This publication outlines key considerations for tanker inspections, from preparation and execution to result analysis. It also explains the causes, types and control of tanker corrosion. Guidance is informed by, though does not fully meet, requirements of the ISM Code. The manual offers methods by which a systematic maintenance programme can be established for tanker structures.

Many regulations and publications on the survey and operation of tankers require that the owner or manager applies ‘effective maintenance’ or ‘normal maintenance’ to the ship’s structure. The documentation required for planning Class renewal surveys includes records of owners’ inspections, which are to form part of the survey report file on board. The certificates issued by some Classification Societies state that the ship is classed ‘subject to normal maintenance’. However, when asking different tanker owners what they understood by ‘normal maintenance’, all had different interpretations. It became apparent that there is no internationally accepted concept of ‘normal maintenance’.

If an owner adopts the practices laid out in this manual, they should be confident that they will meet the ISM requirement to establish procedures that ensure the ship’s structure conforms to the provisions of relevant rules and regulations.

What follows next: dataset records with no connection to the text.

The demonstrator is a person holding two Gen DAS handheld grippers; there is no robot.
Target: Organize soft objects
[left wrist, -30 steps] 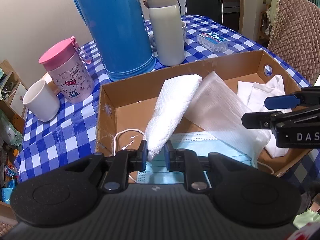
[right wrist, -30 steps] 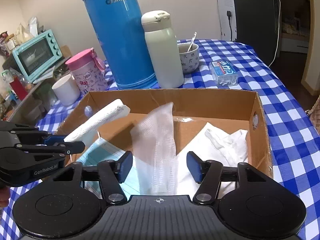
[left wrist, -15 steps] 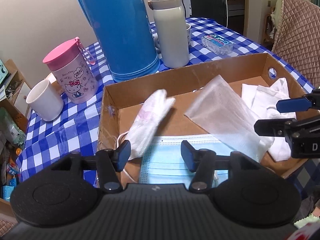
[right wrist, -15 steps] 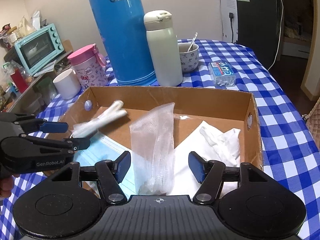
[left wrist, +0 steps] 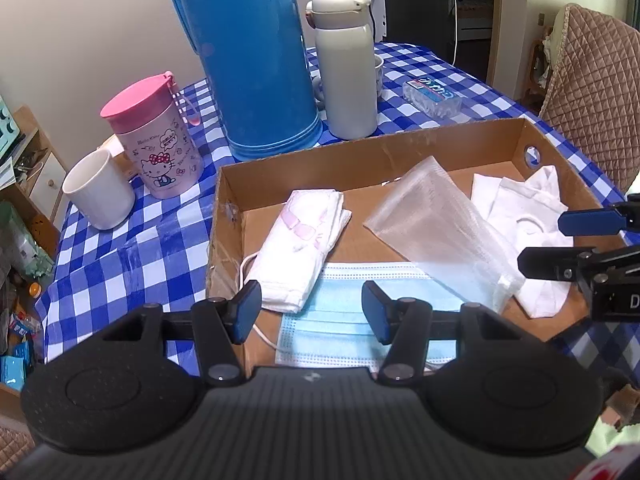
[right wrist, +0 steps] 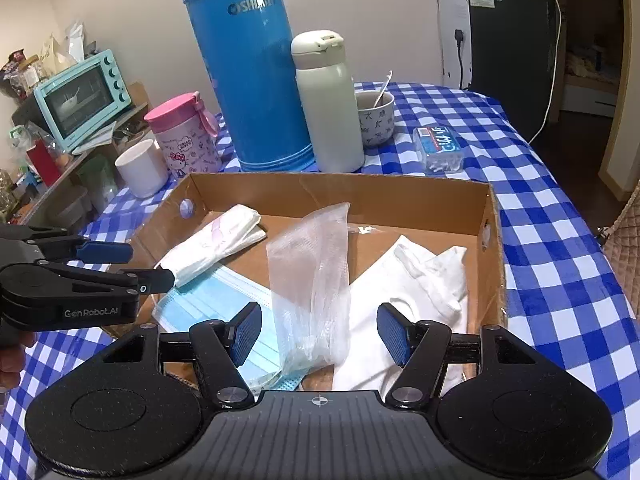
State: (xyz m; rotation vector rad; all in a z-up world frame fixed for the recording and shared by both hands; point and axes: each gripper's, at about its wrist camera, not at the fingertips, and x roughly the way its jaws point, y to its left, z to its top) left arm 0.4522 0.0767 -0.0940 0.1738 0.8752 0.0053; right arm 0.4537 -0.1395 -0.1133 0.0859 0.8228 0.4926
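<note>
A shallow cardboard box [left wrist: 360,148] [right wrist: 332,188] holds soft things. A folded white and pink cloth [left wrist: 304,248] [right wrist: 212,244] lies at its left, on a blue face mask [left wrist: 352,312] [right wrist: 200,308]. A clear plastic bag [left wrist: 444,232] [right wrist: 312,280] lies in the middle and a white cloth [left wrist: 528,216] [right wrist: 420,284] at the right. My left gripper [left wrist: 311,312] [right wrist: 132,264] is open and empty above the box's near left edge. My right gripper [right wrist: 318,334] [left wrist: 560,240] is open and empty over the bag's near end.
Behind the box on the blue checked tablecloth [right wrist: 540,184] stand a tall blue thermos [left wrist: 248,52], a white flask [left wrist: 344,68], a pink Hello Kitty cup [left wrist: 156,140], a white mug [left wrist: 98,188], a bowl with a spoon [right wrist: 374,116] and a swab box [right wrist: 438,146]. A quilted chair [left wrist: 592,92] is right.
My left gripper opened and let go of the white and pink cloth, which dropped flat into the box's left side. Both grippers drew back a little.
</note>
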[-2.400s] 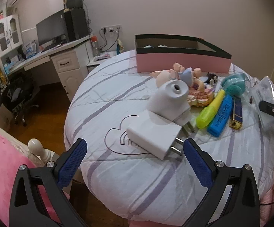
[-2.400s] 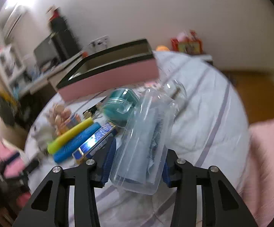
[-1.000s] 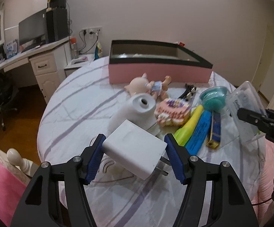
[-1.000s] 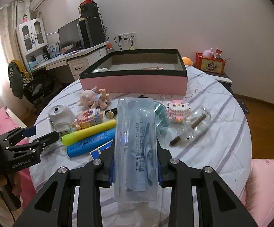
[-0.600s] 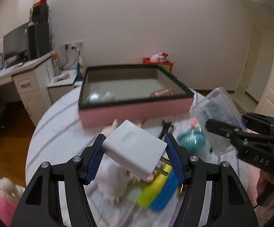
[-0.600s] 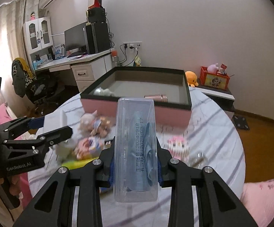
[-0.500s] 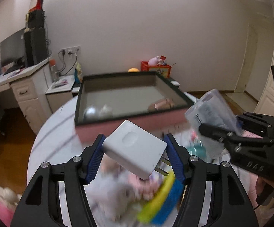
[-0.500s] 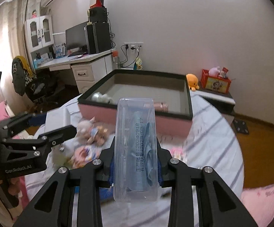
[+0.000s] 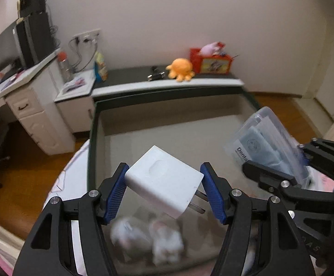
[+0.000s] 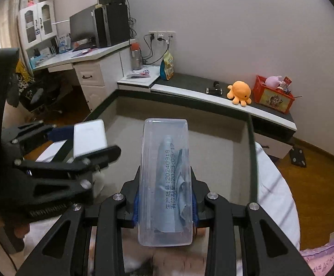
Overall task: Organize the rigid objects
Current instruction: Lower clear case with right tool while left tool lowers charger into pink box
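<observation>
My left gripper (image 9: 164,191) is shut on a white plug adapter (image 9: 164,184), held in the air over the open box (image 9: 167,135) with the dark rim. My right gripper (image 10: 165,197) is shut on a clear plastic case (image 10: 164,179) with a blue packet inside, also held above the box (image 10: 213,151). The case (image 9: 265,142) and right gripper (image 9: 282,181) show at the right of the left wrist view. The left gripper with the adapter (image 10: 88,138) shows at the left of the right wrist view. Blurred white items (image 9: 148,237) lie in the box below the adapter.
Behind the box runs a low dark-topped shelf (image 10: 213,92) with an orange plush octopus (image 10: 239,92) and a red toy box (image 10: 274,94). A white desk (image 10: 81,62) with monitor stands at the left. The striped round table (image 10: 275,188) shows at the right.
Both grippers have lifted their objects off the table and moved forward over the open box. The box now fills the lower views, and the table items have dropped out of sight.
</observation>
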Tool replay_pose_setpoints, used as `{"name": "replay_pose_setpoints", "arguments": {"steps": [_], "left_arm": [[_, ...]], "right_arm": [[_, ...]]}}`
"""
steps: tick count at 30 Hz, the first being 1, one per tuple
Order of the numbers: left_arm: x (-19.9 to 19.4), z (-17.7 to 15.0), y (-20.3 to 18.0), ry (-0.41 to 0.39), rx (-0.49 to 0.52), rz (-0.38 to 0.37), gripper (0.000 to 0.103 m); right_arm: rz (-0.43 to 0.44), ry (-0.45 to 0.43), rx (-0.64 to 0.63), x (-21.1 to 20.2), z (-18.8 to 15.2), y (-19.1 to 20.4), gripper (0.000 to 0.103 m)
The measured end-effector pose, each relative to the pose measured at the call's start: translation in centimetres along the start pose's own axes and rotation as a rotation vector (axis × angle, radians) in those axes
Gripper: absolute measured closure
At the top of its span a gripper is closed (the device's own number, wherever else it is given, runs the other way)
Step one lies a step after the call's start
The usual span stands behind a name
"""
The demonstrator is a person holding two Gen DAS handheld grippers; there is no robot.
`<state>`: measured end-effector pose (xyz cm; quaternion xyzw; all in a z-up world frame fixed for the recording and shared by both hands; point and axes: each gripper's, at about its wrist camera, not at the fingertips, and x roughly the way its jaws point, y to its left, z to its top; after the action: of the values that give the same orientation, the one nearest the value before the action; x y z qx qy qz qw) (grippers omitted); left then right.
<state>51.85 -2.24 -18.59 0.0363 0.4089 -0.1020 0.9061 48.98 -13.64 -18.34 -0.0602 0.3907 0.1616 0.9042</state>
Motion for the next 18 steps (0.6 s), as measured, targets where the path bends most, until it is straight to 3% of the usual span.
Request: {"name": "replay_pose_setpoints", "arguments": {"steps": [10,12,13,15,17,18], "left_arm": [[3.0,0.4,2.1,0.078,-0.036,0.055,0.036],[2.1,0.3,2.1,0.048,-0.036,0.059,0.031],[1.7,0.3,2.5,0.039,-0.048,0.069,0.022],[0.0,0.1,3.0,-0.003,-0.075,0.047,0.015],[-2.8,-0.5,3.2,-0.077,-0.088,0.070,0.003],[-4.6,-1.0,3.2,-0.123,-0.084,0.080,0.001]], "right_arm": [[0.002,0.107,0.033,4.3,0.6,-0.7,0.068],[-0.010,0.088,0.052,3.5,0.4,-0.9,0.058],[-0.013,0.074,0.058,2.9,0.4,-1.0,0.055],[-0.012,0.031,0.093,1.0,0.4,-1.7,0.037],[0.001,-0.010,0.107,-1.3,0.2,-1.8,0.029],[0.008,-0.037,0.108,-2.7,0.1,-1.8,0.025]]}}
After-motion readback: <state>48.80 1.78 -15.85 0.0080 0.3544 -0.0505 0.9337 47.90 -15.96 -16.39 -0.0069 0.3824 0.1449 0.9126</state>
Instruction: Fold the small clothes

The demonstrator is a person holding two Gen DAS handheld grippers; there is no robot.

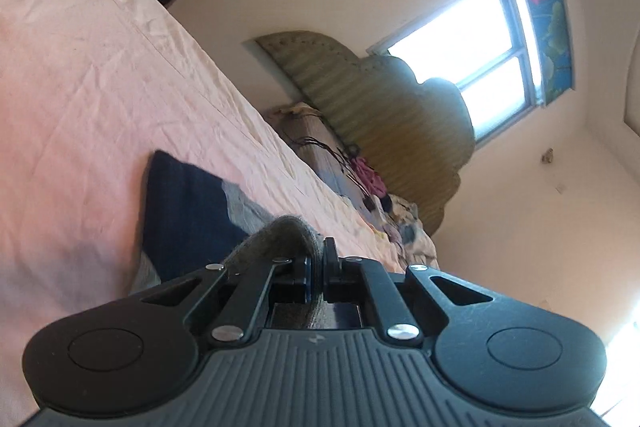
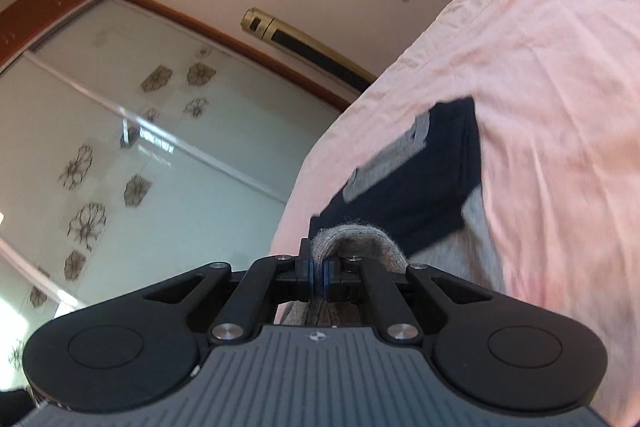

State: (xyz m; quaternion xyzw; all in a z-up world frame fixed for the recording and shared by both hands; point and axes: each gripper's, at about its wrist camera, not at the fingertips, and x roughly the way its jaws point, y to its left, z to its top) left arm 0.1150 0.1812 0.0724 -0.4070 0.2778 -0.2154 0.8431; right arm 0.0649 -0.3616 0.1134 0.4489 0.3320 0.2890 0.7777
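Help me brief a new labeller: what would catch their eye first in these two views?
Each view's foreground is a black gripper pinching grey knit fabric: the left gripper and the right gripper are both clamped shut on it. Behind them lies a navy garment with grey patches on the pink bedsheet. The bright window also pulls attention.

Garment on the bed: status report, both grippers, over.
Left gripper shut on grey knit edge. Right gripper shut on the same grey fabric. Navy-and-grey garment partly on pink sheet. Nothing in the way.
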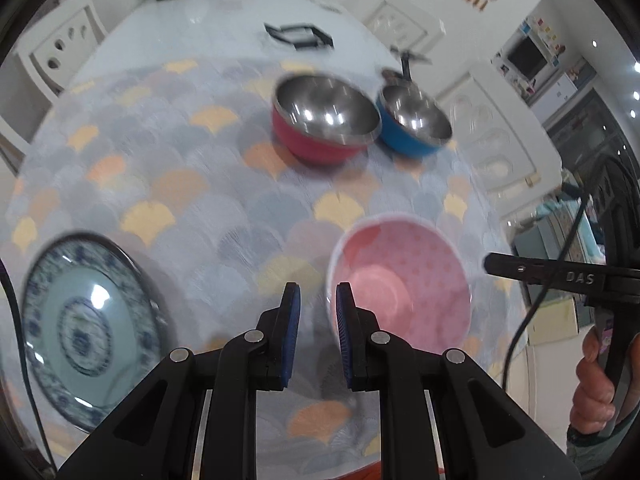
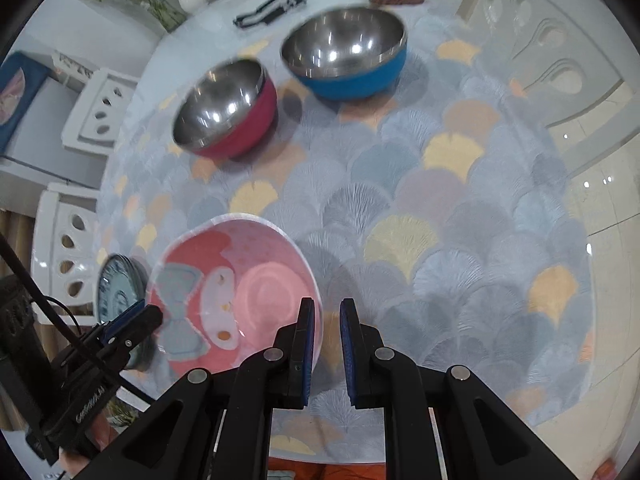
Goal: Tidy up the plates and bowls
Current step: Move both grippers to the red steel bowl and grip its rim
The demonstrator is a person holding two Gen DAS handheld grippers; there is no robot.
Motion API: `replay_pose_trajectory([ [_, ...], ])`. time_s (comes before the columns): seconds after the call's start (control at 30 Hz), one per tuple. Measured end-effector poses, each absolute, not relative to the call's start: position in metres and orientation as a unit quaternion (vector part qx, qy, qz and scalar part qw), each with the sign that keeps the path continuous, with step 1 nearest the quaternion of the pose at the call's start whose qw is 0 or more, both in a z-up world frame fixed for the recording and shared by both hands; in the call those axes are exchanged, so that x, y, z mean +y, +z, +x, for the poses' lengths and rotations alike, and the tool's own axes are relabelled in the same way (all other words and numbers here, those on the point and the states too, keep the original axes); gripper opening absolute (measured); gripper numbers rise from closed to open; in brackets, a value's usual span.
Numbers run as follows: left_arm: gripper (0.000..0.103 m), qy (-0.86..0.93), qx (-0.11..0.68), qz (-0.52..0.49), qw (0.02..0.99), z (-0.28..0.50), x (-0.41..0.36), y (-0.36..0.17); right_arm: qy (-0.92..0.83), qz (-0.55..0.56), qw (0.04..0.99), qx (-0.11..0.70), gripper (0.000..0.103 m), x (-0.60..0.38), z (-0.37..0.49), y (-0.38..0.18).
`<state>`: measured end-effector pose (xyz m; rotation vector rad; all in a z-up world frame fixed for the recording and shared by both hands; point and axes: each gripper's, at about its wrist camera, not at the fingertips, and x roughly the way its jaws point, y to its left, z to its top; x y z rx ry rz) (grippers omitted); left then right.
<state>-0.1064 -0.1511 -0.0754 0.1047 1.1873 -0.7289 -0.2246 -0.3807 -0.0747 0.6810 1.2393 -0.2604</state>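
A fan-patterned cloth covers the desk (image 1: 192,184). The pink bowl (image 1: 400,284) sits just beyond both grippers, empty. The left gripper (image 1: 318,300) and right gripper (image 2: 327,316) hover with fingers nearly closed, holding nothing.

Home dining room, clothed table (image 1: 168,184), white chairs (image 1: 60,48), fridge (image 1: 556,92)

A: Where is room lying open on the counter (image 2: 500,184)?

B: A wide patch is lying bare to the right of the pink bowl (image 2: 236,300).

A: What is standing in the way?

B: The red bowl (image 2: 228,108) and blue bowl (image 2: 348,56) are crowding the far side, nearly touching; the patterned plate (image 1: 88,324) is sitting well left of the pink bowl, with bare cloth between.
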Motion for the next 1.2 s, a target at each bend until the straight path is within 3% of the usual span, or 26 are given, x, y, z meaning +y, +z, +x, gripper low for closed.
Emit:
replay_pose_trajectory([
  [0.23, 0.017, -0.333, 0.498, 0.014, 0.800, -0.064, -0.149, -0.018, -0.095, 0.341, 0.778, 0.518, 0.016, -0.402, -0.202, -0.023],
  [0.27, 0.021, -0.334, 0.494, 0.012, 0.803, -0.059, -0.152, -0.012, -0.090, 0.348, 0.781, 0.511, 0.017, -0.405, -0.195, -0.017],
  [0.3, 0.030, -0.334, 0.491, 0.011, 0.804, -0.049, -0.157, -0.007, -0.087, 0.352, 0.782, 0.506, 0.022, -0.406, -0.189, -0.013],
  [0.4, 0.033, -0.335, 0.490, 0.011, 0.804, -0.030, -0.168, -0.001, -0.075, 0.365, 0.783, 0.499, 0.046, -0.412, -0.169, -0.008],
  [0.43, 0.034, -0.338, 0.493, 0.014, 0.802, -0.022, -0.174, -0.001, -0.074, 0.367, 0.783, 0.498, 0.047, -0.413, -0.162, -0.008],
  [0.5, 0.046, -0.338, 0.501, 0.019, 0.796, -0.006, -0.187, -0.007, -0.068, 0.368, 0.779, 0.503, 0.047, -0.412, -0.147, -0.012],
  [0.53, 0.047, -0.339, 0.503, 0.019, 0.794, 0.000, -0.192, -0.010, -0.067, 0.370, 0.776, 0.507, 0.047, -0.412, -0.136, -0.018],
  [1.2, 0.045, -0.326, 0.588, 0.036, 0.739, 0.084, -0.250, -0.115, -0.122, 0.313, 0.727, 0.599, 0.047, -0.422, -0.031, -0.121],
])
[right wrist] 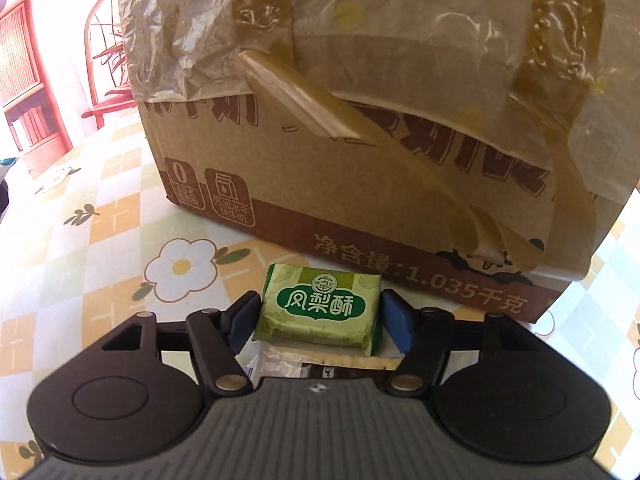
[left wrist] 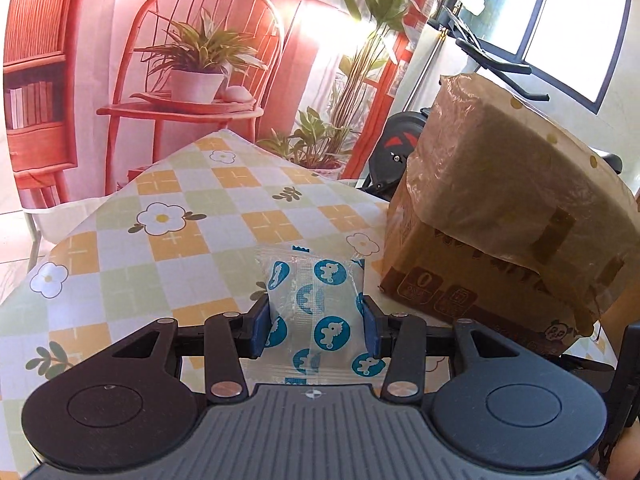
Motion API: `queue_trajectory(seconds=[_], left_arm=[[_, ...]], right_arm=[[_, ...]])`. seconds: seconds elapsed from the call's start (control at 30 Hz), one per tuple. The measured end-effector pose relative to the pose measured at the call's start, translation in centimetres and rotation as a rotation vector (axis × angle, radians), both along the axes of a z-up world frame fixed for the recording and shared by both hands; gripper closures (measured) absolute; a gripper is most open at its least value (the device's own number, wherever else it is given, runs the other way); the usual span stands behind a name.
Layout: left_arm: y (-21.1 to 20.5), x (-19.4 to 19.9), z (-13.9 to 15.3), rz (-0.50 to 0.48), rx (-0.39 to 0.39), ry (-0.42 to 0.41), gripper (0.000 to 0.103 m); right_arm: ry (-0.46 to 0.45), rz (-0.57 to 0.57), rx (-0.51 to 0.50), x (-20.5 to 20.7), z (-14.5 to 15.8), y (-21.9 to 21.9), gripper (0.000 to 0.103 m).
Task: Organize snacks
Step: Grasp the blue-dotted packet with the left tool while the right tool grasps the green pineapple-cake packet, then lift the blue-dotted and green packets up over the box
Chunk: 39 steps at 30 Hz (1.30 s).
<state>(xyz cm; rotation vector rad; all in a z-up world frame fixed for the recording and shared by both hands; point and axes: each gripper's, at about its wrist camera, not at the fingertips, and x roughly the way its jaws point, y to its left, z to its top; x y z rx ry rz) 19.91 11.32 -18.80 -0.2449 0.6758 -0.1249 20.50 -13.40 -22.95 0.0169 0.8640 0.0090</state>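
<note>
My left gripper (left wrist: 316, 326) is shut on a clear snack packet with blue round prints (left wrist: 316, 312), held above the checkered tablecloth (left wrist: 192, 216). The cardboard box (left wrist: 492, 236) with taped plastic film over its top stands to its right. In the right wrist view my right gripper (right wrist: 320, 320) is shut on a green pineapple-cake packet (right wrist: 320, 306), held just in front of the same cardboard box (right wrist: 360, 160), close to its lower front edge. Beneath this gripper another clear wrapper (right wrist: 280, 362) lies partly hidden.
The flower-patterned tablecloth (right wrist: 100, 240) covers the table. A printed backdrop with chair and plants (left wrist: 192, 72) hangs behind the table. An exercise bike (left wrist: 400, 152) stands beyond the table's far right edge, by a window (left wrist: 580, 20).
</note>
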Motion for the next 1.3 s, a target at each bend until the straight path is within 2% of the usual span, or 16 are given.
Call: queue_trajectory(seconds=[0.07, 0.23, 0.57, 0.87, 1.0, 1.1, 1.2, 1.3], left_arm=[[-0.2, -0.3, 0.0, -0.011, 0.005, -0.002, 0.055], [-0.6, -0.8, 0.3, -0.026, 0.014, -0.005, 0.055], [-2.1, -1.8, 1.7, -0.055, 0.050, -0.037, 0.055], [-4.5, -0.4, 7.0, -0.113, 0.076, -0.165, 0.055], [-5.9, 1.0, 10.1, -0.131, 0.069, -0.233, 0.055], [-7.4, 2.4, 12.7, -0.153, 0.062, -0.294, 0.055], [-9.4, 4.3, 14.8, -0.183, 0.076, -0.347, 0.055], [-11.5, 6.5, 16.1, -0.203, 0.083, -0.363, 0.055]], right_arm=[[-0.001, 0.008, 0.026, -0.2, 0.2, -0.2, 0.044], [-0.032, 0.065, 0.089, -1.8, 1.2, 0.3, 0.045], [-0.205, 0.233, 0.097, -6.0, 4.6, 2.5, 0.045], [-0.423, 0.287, 0.094, -6.9, 11.1, 2.7, 0.045], [-0.508, 0.289, 0.094, -5.9, 14.9, 1.7, 0.045], [-0.544, 0.268, 0.053, -4.2, 17.6, 0.2, 0.045], [-0.553, 0.217, 0.017, -1.4, 19.5, -2.0, 0.045], [-0.528, 0.134, -0.003, 1.5, 20.5, -4.6, 0.045]])
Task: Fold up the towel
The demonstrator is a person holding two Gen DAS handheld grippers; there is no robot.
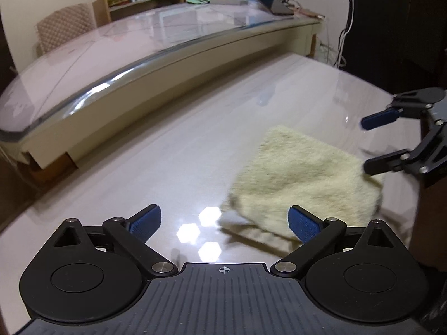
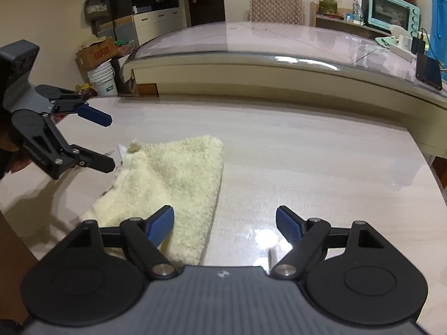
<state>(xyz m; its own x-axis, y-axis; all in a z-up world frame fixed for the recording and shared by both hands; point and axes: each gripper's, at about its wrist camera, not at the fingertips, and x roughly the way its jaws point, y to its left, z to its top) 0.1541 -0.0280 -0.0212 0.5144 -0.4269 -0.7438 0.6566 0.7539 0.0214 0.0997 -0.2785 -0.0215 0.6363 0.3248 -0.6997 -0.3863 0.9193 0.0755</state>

This guide covers the maintenance of structural steel, together with its coatings or other corrosion protective system. It does not cover such items as propellers and machinery items, which are also usually given attention at routine survey intervals. Reference is made to the requirements of the ISM Code, which also requires a methodical approach to the maintenance of essential equipment and machinery. This guide, which is confined to maintenance of the structure, will by itself therefore not fully meet the ISM requirements.

Effective maintenance depends on the current condition of the structure – steel in poor condition will require more frequent inspections than steel in good condition. Furthermore, there must be a minimum standard below which the structure is unacceptable to both the Classification Society and a potential charterer.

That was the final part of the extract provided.